Problem to work on:
Look through the data below for the line with "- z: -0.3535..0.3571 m", and transcribe it exactly together with each line after it up to and including the line with "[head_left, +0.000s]". Give nothing else.

Entries supplied:
[Start of section]

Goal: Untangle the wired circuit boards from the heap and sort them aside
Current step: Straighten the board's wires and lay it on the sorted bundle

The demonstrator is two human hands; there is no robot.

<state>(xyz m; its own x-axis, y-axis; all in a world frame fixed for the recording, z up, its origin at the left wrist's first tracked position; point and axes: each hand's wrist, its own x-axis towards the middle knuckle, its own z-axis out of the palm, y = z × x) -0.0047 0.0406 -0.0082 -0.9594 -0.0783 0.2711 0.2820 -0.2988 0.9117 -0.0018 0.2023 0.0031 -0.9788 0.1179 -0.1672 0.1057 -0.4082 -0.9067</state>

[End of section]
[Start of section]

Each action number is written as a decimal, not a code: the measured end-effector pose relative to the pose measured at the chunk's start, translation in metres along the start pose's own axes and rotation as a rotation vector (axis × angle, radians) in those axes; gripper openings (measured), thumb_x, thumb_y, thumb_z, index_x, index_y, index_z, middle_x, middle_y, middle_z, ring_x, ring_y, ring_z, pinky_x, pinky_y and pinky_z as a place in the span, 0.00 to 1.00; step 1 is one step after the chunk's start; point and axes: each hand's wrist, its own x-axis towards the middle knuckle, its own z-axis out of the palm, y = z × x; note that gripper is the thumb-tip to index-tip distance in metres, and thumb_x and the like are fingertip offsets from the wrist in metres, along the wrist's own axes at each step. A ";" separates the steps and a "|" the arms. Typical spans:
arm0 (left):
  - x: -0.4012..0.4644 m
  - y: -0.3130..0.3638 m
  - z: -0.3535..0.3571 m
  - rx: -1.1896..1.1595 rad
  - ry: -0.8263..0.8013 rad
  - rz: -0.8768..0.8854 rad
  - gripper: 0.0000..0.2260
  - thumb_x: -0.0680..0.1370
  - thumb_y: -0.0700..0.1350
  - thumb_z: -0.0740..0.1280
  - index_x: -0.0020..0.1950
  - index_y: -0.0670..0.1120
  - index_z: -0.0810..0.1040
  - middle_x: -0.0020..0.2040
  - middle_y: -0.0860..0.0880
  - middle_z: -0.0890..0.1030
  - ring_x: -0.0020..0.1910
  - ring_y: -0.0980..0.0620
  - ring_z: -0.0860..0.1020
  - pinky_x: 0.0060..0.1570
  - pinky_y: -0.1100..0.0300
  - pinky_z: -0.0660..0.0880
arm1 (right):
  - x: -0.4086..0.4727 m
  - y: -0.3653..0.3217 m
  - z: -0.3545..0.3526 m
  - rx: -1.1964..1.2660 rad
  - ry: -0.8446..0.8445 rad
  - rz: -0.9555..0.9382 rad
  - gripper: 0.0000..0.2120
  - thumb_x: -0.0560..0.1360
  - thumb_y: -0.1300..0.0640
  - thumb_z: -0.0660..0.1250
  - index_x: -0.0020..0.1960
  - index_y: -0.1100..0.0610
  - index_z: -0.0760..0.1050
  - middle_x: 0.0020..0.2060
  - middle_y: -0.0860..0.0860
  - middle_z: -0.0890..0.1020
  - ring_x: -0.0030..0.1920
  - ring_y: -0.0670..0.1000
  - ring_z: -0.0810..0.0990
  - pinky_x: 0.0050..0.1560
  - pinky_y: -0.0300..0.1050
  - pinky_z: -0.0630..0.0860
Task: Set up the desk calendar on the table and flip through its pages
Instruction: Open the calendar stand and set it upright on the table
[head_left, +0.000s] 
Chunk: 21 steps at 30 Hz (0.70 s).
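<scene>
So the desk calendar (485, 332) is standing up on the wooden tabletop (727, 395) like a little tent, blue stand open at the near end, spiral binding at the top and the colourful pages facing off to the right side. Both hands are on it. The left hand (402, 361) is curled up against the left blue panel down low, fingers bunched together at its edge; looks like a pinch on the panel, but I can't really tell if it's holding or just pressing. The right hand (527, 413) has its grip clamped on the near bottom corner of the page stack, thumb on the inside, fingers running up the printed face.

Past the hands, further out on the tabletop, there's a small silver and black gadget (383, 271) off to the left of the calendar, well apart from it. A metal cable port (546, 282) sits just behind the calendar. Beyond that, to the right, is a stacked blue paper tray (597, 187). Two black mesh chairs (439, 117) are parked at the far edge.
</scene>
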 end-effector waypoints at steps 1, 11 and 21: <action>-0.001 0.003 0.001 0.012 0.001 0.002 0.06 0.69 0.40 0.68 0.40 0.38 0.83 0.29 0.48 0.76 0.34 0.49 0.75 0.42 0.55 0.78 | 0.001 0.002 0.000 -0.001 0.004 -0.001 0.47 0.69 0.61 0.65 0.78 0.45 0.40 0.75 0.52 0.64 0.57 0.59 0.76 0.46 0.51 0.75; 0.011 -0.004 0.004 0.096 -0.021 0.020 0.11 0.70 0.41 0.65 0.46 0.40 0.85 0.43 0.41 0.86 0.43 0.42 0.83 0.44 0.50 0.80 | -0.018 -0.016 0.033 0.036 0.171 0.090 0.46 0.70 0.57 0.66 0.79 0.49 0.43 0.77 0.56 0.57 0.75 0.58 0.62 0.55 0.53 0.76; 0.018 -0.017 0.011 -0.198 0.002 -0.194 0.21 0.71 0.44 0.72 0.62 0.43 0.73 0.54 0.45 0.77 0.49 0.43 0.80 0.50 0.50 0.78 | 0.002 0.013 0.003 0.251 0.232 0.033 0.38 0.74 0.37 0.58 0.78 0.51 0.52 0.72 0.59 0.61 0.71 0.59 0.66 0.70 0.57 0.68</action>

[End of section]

Solution to this task:
  - z: -0.3535..0.3571 m
  - rx: -1.1896..1.1595 rad
  - ry: -0.8263..0.8013 rad
  - rz: -0.8768..0.8854 rad
  - gripper: 0.0000..0.2260
  - thumb_x: -0.0680..0.1370
  - thumb_y: -0.0700..0.1350
  - thumb_z: -0.0740..0.1280
  - index_x: -0.0020..0.1950
  - index_y: -0.0670..0.1120
  - index_z: -0.0810..0.1040
  - middle_x: -0.0020..0.2040
  - middle_y: -0.0860..0.0880
  - middle_z: -0.0890..0.1030
  - ring_x: -0.0020..0.1910
  - ring_y: -0.0980..0.0620
  - ring_z: -0.0860..0.1020
  - pinky_x: 0.0060..0.1570
  - pinky_y: -0.1100..0.0300
  - pinky_z: -0.0660..0.0880
arm1 (right):
  - x: -0.4086..0.4727 m
  - y: -0.3653..0.3217 m
  - z: -0.3545..0.3526 m
  - rx: -1.1964..1.2660 rad
  - ry: -0.8446..0.8445 rad
  - rz: -0.9555..0.9382 rad
  - gripper: 0.0000..0.2120
  - thumb_x: -0.0560..0.1360
  - thumb_y: -0.1300..0.0640
  - thumb_z: -0.0660..0.1250
  - index_x: -0.0020..0.1960
  - index_y: -0.1100..0.0610
  - index_z: -0.0760..0.1050
  - middle_x: 0.0020..0.2060
  - middle_y: -0.0860..0.0860
  - middle_z: -0.0890..0.1020
  - ring_x: -0.0030..0.1920
  - ring_y: -0.0670..0.1000
  - ring_z: -0.0810..0.0990
  - pinky_x: 0.0050..0.1560
  - pinky_y: -0.0300..0.1050
  - pinky_z: -0.0630..0.0860
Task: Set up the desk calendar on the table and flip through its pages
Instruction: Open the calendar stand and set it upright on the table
[head_left, +0.000s] 

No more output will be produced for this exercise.